ALL DISCIPLINES ARE REPLETE with opposing intellectual forces voicing the richness of the human reflective attitude to who we are and how we organize our coexistence. All geohistorical contexts are traversed by more or less irreconcilable accounts of what their present is and what its characterizing traits are. The conceptual history we set out to explore is particularly remarkable for these oppositions and contradictions. Most of the plot of this book unfolds between the rise of late nineteenth-century radical pluralism and the post–World War I establishment of totalitarian regimes—a complex sociopolitical scenario in which national states were facing a lethal threat. Antiparliamentary, socialist, and Marxist movements; insurrectionary anarchism; irredentism; revolutionary syndicalism; and other antisystemic turbulences were challenging the authority of the state and the preeminence of state law over alternative forms of governing and, more profoundly, structuring the social world.
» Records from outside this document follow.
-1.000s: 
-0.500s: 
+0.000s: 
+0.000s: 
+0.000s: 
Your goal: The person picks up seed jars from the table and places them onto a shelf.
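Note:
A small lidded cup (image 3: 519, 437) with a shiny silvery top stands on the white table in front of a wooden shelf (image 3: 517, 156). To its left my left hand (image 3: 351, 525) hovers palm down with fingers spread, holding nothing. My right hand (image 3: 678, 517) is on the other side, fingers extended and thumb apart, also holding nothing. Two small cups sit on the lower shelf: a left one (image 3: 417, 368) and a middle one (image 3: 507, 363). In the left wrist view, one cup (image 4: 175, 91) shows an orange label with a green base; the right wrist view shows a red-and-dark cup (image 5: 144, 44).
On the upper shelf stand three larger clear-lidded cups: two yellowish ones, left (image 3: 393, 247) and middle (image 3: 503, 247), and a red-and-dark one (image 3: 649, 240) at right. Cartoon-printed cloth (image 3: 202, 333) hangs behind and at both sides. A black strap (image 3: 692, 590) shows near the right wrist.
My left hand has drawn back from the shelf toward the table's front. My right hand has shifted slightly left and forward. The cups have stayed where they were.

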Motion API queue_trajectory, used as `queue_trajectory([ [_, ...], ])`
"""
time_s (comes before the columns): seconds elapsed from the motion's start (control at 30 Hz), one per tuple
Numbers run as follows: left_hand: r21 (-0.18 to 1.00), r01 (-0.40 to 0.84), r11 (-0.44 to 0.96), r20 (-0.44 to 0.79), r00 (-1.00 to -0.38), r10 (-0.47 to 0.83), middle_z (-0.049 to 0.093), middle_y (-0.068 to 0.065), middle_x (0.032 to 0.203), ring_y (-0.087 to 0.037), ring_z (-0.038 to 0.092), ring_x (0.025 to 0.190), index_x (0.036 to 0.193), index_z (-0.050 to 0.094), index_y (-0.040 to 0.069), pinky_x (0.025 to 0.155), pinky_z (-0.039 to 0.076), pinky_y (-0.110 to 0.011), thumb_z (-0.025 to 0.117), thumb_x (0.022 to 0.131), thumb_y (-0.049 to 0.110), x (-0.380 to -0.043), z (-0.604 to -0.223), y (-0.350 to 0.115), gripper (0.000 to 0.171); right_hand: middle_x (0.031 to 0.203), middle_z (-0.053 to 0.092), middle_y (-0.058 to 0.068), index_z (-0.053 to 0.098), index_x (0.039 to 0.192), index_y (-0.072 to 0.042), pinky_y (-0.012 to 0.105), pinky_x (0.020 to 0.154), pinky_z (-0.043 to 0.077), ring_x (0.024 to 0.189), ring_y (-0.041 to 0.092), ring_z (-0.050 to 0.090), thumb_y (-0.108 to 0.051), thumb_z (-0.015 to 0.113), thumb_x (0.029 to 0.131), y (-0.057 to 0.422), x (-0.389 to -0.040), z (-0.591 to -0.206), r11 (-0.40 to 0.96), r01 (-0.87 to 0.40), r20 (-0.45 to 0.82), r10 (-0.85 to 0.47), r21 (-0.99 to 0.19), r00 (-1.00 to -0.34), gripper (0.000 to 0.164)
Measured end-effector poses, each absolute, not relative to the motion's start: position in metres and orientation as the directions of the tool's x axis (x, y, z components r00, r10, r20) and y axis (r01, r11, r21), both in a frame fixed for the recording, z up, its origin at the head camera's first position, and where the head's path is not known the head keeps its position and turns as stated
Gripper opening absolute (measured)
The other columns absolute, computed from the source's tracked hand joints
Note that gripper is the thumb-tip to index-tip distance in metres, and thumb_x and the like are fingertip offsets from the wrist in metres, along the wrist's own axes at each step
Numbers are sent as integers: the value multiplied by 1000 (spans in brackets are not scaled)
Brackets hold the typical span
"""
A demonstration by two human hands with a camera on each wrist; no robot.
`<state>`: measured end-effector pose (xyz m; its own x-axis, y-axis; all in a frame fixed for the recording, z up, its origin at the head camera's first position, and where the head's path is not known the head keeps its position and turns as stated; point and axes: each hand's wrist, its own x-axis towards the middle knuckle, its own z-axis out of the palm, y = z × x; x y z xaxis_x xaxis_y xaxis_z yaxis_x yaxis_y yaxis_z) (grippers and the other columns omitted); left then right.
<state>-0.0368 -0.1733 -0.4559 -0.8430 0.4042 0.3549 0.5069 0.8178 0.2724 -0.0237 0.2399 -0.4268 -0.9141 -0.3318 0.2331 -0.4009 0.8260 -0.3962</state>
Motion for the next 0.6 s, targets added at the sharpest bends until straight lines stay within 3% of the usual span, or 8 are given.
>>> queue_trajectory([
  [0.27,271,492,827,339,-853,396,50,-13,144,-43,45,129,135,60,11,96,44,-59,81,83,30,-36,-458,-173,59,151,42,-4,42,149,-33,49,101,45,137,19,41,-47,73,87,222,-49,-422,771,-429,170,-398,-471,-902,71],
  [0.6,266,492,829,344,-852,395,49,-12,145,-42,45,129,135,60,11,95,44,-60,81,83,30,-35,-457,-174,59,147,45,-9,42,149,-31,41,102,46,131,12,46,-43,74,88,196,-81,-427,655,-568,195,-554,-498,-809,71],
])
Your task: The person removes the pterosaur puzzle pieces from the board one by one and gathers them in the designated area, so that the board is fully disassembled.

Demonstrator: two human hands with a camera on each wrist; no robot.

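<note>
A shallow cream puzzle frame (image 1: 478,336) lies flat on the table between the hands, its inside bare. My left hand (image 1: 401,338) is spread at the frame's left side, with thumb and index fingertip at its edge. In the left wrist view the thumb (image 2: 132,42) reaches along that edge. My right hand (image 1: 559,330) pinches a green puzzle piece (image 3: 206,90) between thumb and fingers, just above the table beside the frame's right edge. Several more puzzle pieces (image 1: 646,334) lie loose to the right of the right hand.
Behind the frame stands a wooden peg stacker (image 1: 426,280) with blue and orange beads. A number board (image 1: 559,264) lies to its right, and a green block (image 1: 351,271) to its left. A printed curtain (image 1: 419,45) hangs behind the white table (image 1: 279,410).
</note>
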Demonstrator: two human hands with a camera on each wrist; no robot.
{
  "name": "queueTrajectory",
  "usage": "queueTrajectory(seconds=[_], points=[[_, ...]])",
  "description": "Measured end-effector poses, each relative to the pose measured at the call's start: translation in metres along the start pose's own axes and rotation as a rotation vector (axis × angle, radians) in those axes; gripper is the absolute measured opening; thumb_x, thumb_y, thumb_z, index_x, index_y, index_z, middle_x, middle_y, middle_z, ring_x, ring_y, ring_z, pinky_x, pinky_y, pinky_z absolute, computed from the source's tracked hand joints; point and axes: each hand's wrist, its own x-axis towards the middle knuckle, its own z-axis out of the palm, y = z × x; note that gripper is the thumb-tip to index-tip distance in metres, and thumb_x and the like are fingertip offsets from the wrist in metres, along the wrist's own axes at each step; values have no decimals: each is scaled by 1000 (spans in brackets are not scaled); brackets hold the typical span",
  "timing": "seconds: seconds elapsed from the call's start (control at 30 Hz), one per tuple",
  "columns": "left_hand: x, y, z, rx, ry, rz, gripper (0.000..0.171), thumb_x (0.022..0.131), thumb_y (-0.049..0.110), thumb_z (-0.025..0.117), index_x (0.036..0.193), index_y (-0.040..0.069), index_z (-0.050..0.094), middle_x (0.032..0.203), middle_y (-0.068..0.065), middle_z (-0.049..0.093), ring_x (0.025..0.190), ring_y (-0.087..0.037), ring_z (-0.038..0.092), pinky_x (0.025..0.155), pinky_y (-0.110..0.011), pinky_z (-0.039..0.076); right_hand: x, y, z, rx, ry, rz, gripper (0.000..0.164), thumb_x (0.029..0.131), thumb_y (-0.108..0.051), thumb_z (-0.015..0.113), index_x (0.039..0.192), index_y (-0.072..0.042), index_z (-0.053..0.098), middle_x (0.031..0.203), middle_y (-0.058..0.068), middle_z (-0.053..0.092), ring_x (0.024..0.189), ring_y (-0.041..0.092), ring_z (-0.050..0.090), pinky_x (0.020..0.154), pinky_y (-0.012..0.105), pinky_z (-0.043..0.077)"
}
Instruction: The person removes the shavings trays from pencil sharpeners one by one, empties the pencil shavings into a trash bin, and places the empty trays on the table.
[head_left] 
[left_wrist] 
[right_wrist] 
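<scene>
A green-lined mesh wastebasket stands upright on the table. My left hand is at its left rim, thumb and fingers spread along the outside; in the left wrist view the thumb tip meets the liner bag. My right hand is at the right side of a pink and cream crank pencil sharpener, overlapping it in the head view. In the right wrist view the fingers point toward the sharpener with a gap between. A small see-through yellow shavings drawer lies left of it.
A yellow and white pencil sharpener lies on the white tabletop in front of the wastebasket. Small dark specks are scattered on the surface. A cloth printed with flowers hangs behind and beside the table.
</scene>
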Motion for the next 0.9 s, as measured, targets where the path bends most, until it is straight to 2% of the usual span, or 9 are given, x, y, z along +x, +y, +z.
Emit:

As early as 1909, leading Italian jurist Santi Romano—one of the three protagonists of this book—identified the pluralist state as the political form that would succeed to the (seemingly) more cohesive national state. In an essay called Lo Stato moderno e la sua crisi (The Modern State and Its Crisis) he maintained that such a political turmoil would change once and for all the shape of the state as a supreme authority endowed with exclusive legislative powers and the monopoly of coercion. The alleged unity of the state—which Romano regarded as a fictitious production of state public law—was confronted with “a set of organizations and associations . . . [that] are endowed with a blooming life and an effective power [and that] tend to join and to connect with each other.”1 Romano believed this process would be conducive to the gradual decline of the legislative state that emerged out of the French Revolution and to the complete reorganization of its apparatus as a much looser complex of semiautonomous substate bodies.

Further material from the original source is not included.